Apache Kafka源码分析 – Replica and Partition
Replica
对于local replica, 需要记录highWatermarkValue,表示当前已经committed的数据
对于remote replica,需要记录logEndOffsetValue以及更新的时间
package kafka.cluster class Replica(val brokerId: Int,
val partition: Partition,
time: Time = SystemTime,
initialHighWatermarkValue: Long = 0L,
val log: Option[Log] = None) extends Logging {
//only defined in local replica
private[this] var highWatermarkValue: AtomicLong = new AtomicLong(initialHighWatermarkValue)
// only used for remote replica; logEndOffsetValue for local replica is kept in log
private[this] var logEndOffsetValue = new AtomicLong(ReplicaManager.UnknownLogEndOffset)
private[this] var logEndOffsetUpdateTimeMsValue: AtomicLong = new AtomicLong(time.milliseconds)

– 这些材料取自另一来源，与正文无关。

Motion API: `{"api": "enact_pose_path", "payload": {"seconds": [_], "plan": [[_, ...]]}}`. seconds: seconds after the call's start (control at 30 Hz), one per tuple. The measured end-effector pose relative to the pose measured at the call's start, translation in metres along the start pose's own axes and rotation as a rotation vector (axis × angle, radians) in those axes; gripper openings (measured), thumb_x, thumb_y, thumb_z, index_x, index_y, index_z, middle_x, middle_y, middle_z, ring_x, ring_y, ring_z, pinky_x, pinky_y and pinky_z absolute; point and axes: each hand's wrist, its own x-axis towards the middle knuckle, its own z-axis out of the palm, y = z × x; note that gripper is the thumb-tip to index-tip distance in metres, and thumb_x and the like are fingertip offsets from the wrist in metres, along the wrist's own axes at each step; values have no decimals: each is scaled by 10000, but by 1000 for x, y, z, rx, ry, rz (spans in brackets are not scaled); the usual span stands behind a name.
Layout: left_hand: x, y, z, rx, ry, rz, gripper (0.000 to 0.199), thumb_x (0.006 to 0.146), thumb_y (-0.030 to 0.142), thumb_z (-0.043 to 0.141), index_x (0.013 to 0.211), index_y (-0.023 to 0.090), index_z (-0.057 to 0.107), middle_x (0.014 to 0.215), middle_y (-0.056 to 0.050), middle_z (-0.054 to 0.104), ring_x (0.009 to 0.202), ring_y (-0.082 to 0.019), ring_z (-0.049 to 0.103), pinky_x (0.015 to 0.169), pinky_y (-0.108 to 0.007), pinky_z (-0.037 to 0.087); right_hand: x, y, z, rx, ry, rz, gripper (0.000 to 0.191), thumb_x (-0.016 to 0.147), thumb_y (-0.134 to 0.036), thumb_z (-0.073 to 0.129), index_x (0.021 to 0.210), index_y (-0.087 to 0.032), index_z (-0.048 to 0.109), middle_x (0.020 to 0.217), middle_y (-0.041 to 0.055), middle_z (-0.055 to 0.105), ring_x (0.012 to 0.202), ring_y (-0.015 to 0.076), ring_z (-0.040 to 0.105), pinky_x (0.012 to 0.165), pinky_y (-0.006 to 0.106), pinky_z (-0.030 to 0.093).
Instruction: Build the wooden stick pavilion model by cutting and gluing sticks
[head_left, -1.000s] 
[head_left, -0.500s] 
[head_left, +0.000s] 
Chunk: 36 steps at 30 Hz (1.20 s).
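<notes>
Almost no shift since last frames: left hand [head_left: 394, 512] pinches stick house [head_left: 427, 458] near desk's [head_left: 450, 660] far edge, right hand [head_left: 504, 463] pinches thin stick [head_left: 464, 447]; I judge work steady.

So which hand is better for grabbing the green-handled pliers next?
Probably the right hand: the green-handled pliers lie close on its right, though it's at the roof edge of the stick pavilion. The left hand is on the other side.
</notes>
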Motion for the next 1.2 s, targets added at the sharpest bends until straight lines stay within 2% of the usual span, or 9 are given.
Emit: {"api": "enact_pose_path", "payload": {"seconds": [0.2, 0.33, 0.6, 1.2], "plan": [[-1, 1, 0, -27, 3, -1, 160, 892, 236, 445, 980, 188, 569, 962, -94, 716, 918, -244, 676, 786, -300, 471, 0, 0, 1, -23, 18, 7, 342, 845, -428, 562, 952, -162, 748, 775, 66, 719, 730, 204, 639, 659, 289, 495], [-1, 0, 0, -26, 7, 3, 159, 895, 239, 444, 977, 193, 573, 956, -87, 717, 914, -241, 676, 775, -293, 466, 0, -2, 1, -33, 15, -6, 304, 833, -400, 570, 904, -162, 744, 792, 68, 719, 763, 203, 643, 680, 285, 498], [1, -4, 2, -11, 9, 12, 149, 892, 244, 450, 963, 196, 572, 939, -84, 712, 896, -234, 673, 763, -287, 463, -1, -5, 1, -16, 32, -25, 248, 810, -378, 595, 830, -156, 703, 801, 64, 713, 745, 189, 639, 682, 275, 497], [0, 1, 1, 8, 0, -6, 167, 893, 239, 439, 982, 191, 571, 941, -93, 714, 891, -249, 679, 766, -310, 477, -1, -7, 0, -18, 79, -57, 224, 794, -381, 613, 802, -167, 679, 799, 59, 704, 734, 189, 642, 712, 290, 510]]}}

val topic = partition.topic
val partitionId = partition.partitionId
}
Partition
主要用于管理leader,ISR,AR
package kafka.cluster /**
* Data structure that represents a topic partition. The leader maintains the AR, ISR, CUR, RAR
*/
class Partition(val topic: String,
val partitionId: Int,
var replicationFactor: Int,
time: Time,
val replicaManager: ReplicaManager) extends Logging with KafkaMetricsGroup {
private val localBrokerId = replicaManager.config.brokerId //当前的brokerId
private val logManager = replicaManager.logManager
private val zkClient = replicaManager.zkClient
var leaderReplicaIdOpt: Option[Int] = None //leaderReplica的id
var inSyncReplicas: Set[Replica] = Set.empty[Replica] //ISR
private val assignedReplicaMap = new Pool[Int,Replica] //AR,往往是大于等于ISR的
private val leaderIsrUpdateLock = new Object
private var zkVersion: Int = LeaderAndIsr.initialZKVersion
private var leaderEpoch: Int = LeaderAndIsr.initialLeaderEpoch - 1
/* Epoch of the controller that last changed the leader. This needs to be initialized correctly upon broker startup.
* One way of doing that is through the controller's start replica state change command. When a new broker starts up
* the controller sends it a start replica command containing the leader for each partition that the broker hosts.
* In addition to the leader, the controller can also send the epoch of the controller that elected the leader for
* each partition. */
private var controllerEpoch: Int = KafkaController.InitialControllerEpoch - 1
}
getOrCreateReplica
def getOrCreateReplica(replicaId: Int = localBrokerId): Replica = {
val replicaOpt = getReplica(replicaId)
replicaOpt match {
case Some(replica) => replica
case None => //需要create
if (isReplicaLocal(replicaId)) {
val config = LogConfig.fromProps(logManager.defaultConfig.toProps, AdminUtils.fetchTopicConfig(zkClient, topic))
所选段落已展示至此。